[EXERCISE DIRECTIONS] What lines of the material below hold the string "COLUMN"? Copy them out.

──────── DATA PROVIDED ────────

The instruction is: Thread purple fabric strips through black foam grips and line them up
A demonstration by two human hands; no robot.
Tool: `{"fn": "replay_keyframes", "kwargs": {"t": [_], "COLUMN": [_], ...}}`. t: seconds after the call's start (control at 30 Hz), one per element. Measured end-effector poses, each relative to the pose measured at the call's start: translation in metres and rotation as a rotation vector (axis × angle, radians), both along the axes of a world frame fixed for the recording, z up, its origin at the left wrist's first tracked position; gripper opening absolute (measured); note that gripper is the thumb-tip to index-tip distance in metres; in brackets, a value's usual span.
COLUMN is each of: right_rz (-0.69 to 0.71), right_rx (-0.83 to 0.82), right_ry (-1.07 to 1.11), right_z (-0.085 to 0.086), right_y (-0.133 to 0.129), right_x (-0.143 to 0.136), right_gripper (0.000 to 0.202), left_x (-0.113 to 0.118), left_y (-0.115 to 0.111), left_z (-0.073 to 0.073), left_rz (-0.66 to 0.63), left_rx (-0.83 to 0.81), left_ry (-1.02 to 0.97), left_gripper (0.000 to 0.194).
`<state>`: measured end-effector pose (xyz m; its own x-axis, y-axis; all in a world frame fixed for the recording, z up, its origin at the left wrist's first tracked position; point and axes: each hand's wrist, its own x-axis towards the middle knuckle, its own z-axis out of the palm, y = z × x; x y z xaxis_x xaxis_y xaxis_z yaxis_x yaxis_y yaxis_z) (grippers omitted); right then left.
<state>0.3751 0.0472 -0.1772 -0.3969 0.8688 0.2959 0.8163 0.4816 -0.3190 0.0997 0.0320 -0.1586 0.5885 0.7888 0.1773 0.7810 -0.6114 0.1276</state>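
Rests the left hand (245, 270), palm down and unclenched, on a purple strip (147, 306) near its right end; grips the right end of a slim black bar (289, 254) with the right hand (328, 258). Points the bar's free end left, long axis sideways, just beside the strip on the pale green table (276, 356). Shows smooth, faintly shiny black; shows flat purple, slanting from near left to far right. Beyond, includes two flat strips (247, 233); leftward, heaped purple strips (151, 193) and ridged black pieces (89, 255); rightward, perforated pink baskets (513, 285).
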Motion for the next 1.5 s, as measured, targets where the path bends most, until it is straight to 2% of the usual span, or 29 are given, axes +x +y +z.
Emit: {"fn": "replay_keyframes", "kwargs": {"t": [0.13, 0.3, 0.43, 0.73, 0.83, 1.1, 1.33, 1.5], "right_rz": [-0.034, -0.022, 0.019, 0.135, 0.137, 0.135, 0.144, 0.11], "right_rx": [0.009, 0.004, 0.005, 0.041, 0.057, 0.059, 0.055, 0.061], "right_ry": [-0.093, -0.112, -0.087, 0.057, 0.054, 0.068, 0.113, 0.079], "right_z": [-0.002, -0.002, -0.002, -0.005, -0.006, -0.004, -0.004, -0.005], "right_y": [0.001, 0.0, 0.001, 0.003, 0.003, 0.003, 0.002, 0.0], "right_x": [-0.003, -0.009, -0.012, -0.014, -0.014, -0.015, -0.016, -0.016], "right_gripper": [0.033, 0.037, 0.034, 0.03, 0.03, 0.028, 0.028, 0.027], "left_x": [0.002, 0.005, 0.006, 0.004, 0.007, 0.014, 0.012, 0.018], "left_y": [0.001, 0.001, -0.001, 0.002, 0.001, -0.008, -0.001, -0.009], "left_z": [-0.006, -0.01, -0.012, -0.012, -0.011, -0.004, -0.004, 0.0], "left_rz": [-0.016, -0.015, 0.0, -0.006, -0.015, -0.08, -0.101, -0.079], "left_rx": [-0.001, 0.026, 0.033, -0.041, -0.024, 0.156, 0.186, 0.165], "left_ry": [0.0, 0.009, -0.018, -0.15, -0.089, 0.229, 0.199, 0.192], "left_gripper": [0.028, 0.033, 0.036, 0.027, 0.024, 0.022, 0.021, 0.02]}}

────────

[SOLUTION TO THE PROBLEM]
Tool: `{"fn": "replay_keyframes", "kwargs": {"t": [_], "COLUMN": [_], ...}}`. t: seconds after the call's start (control at 30 Hz), one per element. Measured end-effector poses, each relative to the pose measured at the call's start: translation in metres and rotation as a rotation vector (axis × angle, radians), both along the axes of a world frame fixed for the recording, z up, its origin at the left wrist's first tracked position; gripper opening absolute (measured); note that gripper is the thumb-tip to index-tip distance in metres; in brackets, a value's usual span.
COLUMN is each of: right_rz (-0.69 to 0.71), right_rx (-0.83 to 0.82), right_ry (-1.07 to 1.11), right_z (-0.085 to 0.086), right_y (-0.133 to 0.129), right_x (-0.143 to 0.136), right_gripper (0.000 to 0.202), left_x (-0.113 to 0.118), left_y (-0.115 to 0.111), left_z (-0.073 to 0.073), left_rz (-0.66 to 0.63), left_rx (-0.83 to 0.81), left_ry (-1.02 to 0.97), left_gripper (0.000 to 0.194).

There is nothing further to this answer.